Here at least I will get a glimpse of what she wants for the nation. I will not demand too much of this chapter and will hope that at long last I can see the glimmers of a plan, a platform, a plausible path to the White House.
Of course, if she is not running for office, or even considering it, then I am demanding too much. The last chapter, however, was fill with indications she wants more. She quit to get her message out after all. As I have already said, that seems valid.
Now here at last is a summary of her message.
This is starting very well. Her appeal and explanation of tradition and of the constrained vision is well-written and succinct. It is also tied into a broad and defensible philosophical tradition. Woo! Hoo!
Here at last is a promising start at a platform that is neither Wall Street sycophant or UC Berkeley pandering.
I like the bit about free markets, but there is no bridge to connect it to tradition. This creates an obvious tension. It can be resolved, but Palin has not resolved it. Are market values the highest values? What of graft and corruption? What of the interface between big business and big government?
There is plenty to say about this, but Palin does not even give us a transition paragraph to show that she is aware of the tension between market forces and tradition.
Palin hammers effectively at the corruption in both parties. She is right that the GOP squandered its small government legacy, but she takes a pass on putting any of the blame on Bush. Perhaps it is just as well, since that decent man has received enough blows from his critics to last a lifetime. We all know what she means.
It would have been better to say absolutely nothing about foreign policy than to say nothing in a few paragraphs. This reads like a throw away paragraph in a domestic policy speech given in haste to a Rotary Club.
You know this chapter is upsetting to me for a simple reason. I know hundreds of under-thirty men and women who could write a better eleven pages than this off the top of their heads. Palin was given a platform of great promise with this book . . . she was going to sell hundreds of thousands of copies no matter what she wrote . . . and she gave us a final chapter less structured and less insightful than blog posts I have read from students during the election.

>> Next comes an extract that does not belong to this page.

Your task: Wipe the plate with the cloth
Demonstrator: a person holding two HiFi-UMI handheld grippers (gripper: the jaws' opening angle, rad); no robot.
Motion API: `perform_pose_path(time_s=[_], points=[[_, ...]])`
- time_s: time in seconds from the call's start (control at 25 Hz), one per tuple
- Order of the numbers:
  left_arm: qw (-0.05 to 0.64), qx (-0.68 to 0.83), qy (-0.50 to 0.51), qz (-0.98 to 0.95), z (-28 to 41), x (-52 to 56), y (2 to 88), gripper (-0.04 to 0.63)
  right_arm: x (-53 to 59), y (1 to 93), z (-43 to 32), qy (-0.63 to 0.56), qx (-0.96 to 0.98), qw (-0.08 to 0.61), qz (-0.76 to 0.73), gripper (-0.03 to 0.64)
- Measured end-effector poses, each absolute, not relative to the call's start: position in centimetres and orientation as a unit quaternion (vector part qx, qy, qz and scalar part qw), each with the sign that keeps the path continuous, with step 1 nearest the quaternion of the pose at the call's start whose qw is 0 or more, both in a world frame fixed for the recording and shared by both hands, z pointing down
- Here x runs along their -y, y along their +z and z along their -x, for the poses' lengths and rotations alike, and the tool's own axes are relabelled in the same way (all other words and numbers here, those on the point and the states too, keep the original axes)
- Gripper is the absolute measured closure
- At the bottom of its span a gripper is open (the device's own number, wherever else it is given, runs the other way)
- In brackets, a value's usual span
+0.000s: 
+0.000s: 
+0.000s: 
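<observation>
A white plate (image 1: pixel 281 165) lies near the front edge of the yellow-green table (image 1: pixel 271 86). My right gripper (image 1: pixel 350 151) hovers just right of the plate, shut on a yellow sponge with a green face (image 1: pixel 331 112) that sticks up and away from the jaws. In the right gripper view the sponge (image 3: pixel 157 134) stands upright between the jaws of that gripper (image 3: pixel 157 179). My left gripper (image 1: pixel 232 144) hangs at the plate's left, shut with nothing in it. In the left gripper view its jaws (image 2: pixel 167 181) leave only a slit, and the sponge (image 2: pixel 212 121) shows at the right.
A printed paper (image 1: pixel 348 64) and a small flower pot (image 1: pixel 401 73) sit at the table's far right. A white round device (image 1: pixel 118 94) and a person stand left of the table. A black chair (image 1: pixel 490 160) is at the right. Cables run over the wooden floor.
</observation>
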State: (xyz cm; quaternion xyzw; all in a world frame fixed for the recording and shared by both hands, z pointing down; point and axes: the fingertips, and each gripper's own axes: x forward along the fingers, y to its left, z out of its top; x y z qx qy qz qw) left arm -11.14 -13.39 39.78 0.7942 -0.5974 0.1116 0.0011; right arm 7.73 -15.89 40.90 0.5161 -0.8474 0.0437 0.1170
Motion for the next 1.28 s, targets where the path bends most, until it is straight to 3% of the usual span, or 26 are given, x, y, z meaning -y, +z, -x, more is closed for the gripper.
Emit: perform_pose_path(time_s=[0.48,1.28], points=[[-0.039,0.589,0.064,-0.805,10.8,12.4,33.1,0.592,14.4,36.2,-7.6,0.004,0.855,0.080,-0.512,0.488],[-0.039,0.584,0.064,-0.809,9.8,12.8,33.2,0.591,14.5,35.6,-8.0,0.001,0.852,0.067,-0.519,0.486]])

The problem is not the brevity of the chapter or its simplicity. It is that after a promising start it becomes vague and without a trace of going rogue. It is conventional GOP campaign fodder without a trace of a new idea. Tell us where to cut. Tell us what not to spend. Tell us anything specific to go with the generalities.

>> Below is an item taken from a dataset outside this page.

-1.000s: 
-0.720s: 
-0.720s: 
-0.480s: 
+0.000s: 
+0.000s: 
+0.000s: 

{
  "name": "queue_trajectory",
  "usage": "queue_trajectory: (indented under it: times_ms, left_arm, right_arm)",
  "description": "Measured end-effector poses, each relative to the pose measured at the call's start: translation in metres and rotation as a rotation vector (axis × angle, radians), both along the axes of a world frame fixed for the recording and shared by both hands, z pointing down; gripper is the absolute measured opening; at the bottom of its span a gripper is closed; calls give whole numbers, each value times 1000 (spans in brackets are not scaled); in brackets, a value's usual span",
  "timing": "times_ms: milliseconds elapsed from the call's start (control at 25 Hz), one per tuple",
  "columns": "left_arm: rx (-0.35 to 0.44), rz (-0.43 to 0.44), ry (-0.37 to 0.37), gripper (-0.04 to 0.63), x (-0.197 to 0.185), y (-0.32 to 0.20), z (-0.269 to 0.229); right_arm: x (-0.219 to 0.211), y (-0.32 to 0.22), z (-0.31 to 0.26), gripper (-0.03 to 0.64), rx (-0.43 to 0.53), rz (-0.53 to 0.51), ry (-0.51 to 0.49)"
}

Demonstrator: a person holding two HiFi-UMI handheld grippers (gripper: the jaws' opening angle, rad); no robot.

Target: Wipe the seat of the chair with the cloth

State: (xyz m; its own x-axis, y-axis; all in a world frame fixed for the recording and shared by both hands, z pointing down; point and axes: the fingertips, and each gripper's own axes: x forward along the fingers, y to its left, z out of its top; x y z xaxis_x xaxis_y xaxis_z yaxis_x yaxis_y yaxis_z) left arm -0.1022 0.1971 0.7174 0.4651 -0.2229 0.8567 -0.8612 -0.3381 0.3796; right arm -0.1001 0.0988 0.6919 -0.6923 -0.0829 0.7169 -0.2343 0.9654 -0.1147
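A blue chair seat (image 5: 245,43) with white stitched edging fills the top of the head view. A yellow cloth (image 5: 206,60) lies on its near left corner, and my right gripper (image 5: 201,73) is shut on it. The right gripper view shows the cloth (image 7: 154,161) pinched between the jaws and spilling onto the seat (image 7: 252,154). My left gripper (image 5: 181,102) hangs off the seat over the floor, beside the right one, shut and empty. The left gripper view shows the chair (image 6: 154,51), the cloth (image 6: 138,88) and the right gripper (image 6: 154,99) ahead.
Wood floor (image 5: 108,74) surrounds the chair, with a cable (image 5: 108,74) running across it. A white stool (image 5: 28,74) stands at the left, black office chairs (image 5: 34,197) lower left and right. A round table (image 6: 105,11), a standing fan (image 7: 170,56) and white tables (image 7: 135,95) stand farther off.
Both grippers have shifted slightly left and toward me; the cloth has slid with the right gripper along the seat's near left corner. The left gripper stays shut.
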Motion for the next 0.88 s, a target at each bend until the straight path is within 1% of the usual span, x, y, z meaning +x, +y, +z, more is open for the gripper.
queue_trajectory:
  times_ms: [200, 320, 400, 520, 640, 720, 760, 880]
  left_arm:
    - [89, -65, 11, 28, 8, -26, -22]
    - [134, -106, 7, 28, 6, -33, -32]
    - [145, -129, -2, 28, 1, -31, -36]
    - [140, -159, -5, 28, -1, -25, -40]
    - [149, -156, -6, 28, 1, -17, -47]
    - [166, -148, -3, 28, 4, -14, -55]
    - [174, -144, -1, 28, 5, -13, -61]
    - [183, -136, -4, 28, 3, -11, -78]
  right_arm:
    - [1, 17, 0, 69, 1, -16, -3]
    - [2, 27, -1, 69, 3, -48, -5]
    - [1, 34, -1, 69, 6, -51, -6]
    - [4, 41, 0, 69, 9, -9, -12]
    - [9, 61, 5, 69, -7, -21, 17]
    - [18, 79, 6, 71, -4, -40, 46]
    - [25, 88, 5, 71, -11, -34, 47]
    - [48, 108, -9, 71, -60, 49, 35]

If you tell me this chapter is meant to rouse us, then as rhetoric it is also an epic fail. Here there is no passion, no blood throbbing with the excitement of a new day, or a call to national greatness. Here is a complaint and a justifiable pique, but not even a full throat howl of rage. This is is weak tea as a rousing Saint Crispens Day speech.
This chapter is too thin to be nourishing and too homely to be inspiring. A Bill Buckley at such a moment would have given us a lesson and taught us something. A Henry V would have rallied the troops with passionate rhetoric to win the day.

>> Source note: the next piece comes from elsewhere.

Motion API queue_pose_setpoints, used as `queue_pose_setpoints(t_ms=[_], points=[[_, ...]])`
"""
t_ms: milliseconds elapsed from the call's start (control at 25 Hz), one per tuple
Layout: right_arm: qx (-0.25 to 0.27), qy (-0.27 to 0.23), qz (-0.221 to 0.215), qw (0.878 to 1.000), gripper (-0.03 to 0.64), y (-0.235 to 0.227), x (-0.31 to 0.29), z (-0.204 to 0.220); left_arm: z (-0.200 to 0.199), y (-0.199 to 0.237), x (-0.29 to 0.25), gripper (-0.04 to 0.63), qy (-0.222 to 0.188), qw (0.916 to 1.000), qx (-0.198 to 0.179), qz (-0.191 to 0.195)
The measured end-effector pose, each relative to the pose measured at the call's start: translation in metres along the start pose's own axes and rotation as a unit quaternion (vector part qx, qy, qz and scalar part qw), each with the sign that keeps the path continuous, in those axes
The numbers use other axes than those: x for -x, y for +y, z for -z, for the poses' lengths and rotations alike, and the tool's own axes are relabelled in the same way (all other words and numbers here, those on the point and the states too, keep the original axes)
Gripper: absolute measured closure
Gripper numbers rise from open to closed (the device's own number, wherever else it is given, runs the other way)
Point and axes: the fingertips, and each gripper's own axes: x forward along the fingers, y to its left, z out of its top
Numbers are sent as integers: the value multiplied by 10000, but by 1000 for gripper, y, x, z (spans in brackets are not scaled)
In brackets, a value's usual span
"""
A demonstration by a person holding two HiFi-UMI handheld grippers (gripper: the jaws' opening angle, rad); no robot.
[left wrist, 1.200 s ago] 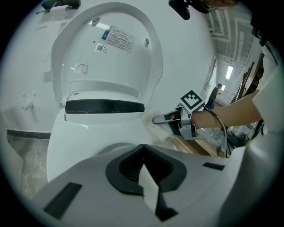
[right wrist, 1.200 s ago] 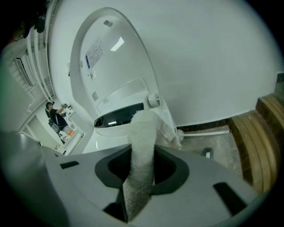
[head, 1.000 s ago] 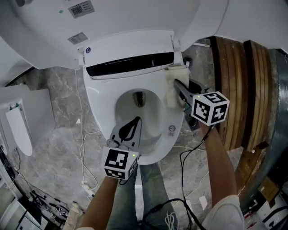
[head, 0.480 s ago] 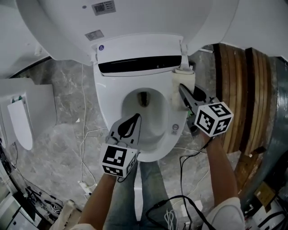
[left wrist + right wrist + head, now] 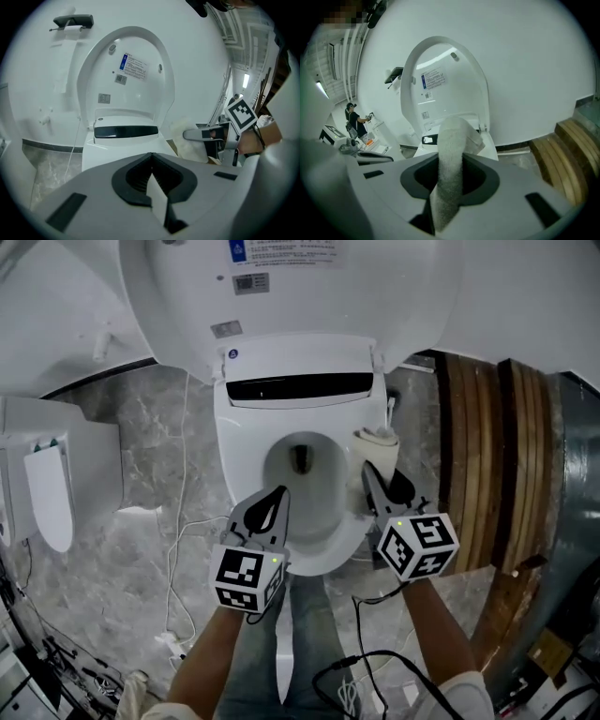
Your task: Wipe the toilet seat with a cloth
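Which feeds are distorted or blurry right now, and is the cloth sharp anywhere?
Head view: evenly lit, cloth sharp. Left gripper view: fisheye bending, dark corners. Right gripper view: same fisheye; cloth near the lens looks soft, toilet lid behind sharper.

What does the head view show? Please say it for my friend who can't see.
From above, a person's right tool grips a pale cloth at the right edge of a white toilet seat. The left tool, shut and empty, hovers over the seat's front, and the lid stands open.
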Motion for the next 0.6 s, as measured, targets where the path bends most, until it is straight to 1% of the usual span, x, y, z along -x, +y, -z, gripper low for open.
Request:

Palin had the chance to Buckley or to Henry V, but instead she twittered.
She wants us to stand and fight and many of us are ready for such a call, but she does not tell us in enough specifics where to stand and what to fight. It would be, perhaps, acceptable if we were already at Agincourt with enemy ahead, but even then the rhetoric fails. It is not moving. It is not authentic. It is not bit roguish, but it is rougish . . . the appearance of health covering up the absence.
I don’t think this tiresome pedant realizes the purpose of this book. This is the written equivalent of a visit to the Oprah show, meant to be a memoir of a supremely memorable election, and a re-introduction of the human being Sarah Palin to the ill informed housewives of America who buy into the media caricature of her. It is not an appearance on Meet the Press. It is not a policy book directed at eggheads of the right or left. It is not about you, Mr. Reynolds. Accept it for what it is, and wait for her next book, as there will surely be another.